VANCOUVER, BC — Tekmira Pharmaceuticals Corporation (TSX: TKM), a leader in RNA interference (RNAi) therapeutics, today provided an update on its internal product candidates and development plans.
Highlights of the Company’s product review and upcoming corporate milestones include:
Based on the review of non-clinical data for TKM-ApoB, Tekmira has decided to delay the initiation of the next TKM-ApoB clinical trial. Tekmira had originally planned to initiate the Phase 1-2 clinical trial for TKM-ApoB by the end of this year. In non-clinical studies, the performance characteristics of the specific lipid nanoparticle (LNP) formulation used in the current TKM-ApoB product candidate have not met the Company’s expectations for the intended application. Tekmira tailors LNP formulations for each intended application. This delay has no impact on any of the Company’s other programs or the programs of Tekmira’s collaboration partners. Tekmira has continued to make significant advances in LNP formulation development and there are several alternative LNP formulations with improved characteristics that are currently being evaluated for TKM-ApoB development. TKM-ApoB is being developed as a treatment for patients with high LDL cholesterol who are not well served by current therapy.

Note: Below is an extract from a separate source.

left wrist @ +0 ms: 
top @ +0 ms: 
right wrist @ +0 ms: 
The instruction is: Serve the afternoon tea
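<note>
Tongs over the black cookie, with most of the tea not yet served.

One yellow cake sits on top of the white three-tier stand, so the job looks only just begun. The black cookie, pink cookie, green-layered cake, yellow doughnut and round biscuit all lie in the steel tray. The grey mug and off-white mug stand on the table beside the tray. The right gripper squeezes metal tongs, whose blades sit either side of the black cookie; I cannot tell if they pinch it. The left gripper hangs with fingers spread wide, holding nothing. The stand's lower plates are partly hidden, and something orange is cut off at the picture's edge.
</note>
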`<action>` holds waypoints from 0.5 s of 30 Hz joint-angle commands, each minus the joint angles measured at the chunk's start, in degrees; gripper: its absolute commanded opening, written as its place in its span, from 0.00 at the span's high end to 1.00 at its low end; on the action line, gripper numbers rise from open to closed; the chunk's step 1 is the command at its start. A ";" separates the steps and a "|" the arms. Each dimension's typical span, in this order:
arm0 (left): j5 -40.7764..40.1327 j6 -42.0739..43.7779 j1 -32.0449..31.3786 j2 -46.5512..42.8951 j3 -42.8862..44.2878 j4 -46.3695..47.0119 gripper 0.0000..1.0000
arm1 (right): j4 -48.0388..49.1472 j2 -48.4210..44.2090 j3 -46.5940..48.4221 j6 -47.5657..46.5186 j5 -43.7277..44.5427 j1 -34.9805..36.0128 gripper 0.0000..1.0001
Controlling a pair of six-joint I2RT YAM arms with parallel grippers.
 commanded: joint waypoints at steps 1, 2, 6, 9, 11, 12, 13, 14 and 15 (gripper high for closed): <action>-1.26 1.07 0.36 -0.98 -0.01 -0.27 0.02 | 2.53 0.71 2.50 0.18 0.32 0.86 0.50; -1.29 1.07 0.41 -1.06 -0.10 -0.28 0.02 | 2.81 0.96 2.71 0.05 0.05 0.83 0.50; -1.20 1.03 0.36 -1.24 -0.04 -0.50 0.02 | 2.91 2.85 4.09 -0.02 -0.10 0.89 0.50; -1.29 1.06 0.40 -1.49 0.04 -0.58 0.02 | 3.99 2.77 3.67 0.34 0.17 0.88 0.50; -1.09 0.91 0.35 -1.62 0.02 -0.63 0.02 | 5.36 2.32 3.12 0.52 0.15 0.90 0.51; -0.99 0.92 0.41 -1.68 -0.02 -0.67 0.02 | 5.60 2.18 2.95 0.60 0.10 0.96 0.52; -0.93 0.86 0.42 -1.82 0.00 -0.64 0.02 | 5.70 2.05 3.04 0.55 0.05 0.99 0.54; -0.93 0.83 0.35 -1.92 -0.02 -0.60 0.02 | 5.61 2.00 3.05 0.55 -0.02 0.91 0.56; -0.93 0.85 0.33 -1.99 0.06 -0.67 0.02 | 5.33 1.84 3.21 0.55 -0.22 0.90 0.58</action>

Tekmira is evaluating opportunities to expand the development of TKM-PLK1, including initiating a clinical trial in collaboration with the United States National Cancer Institute (NCI). The NCI trial will aim to demonstrate PLK1 knockdown and RNAi activity in specific tumor types. The Investigational New Drug (IND) application for TKM-PLK1 was recently cleared by the U.S. Food and Drug Administration (FDA) for initiation of a Phase 1 clinical trial. Tekmira plans to initiate the Phase 1 clinical trial in the fourth quarter of 2010. An additional trial involving the NCI will provide an opportunity to evaluate TKM-PLK1 in a clinical trial designed to rapidly provide clinical data in an oncology application with Tekmira’s LNP technology and confirm PLK1 as an important oncology target.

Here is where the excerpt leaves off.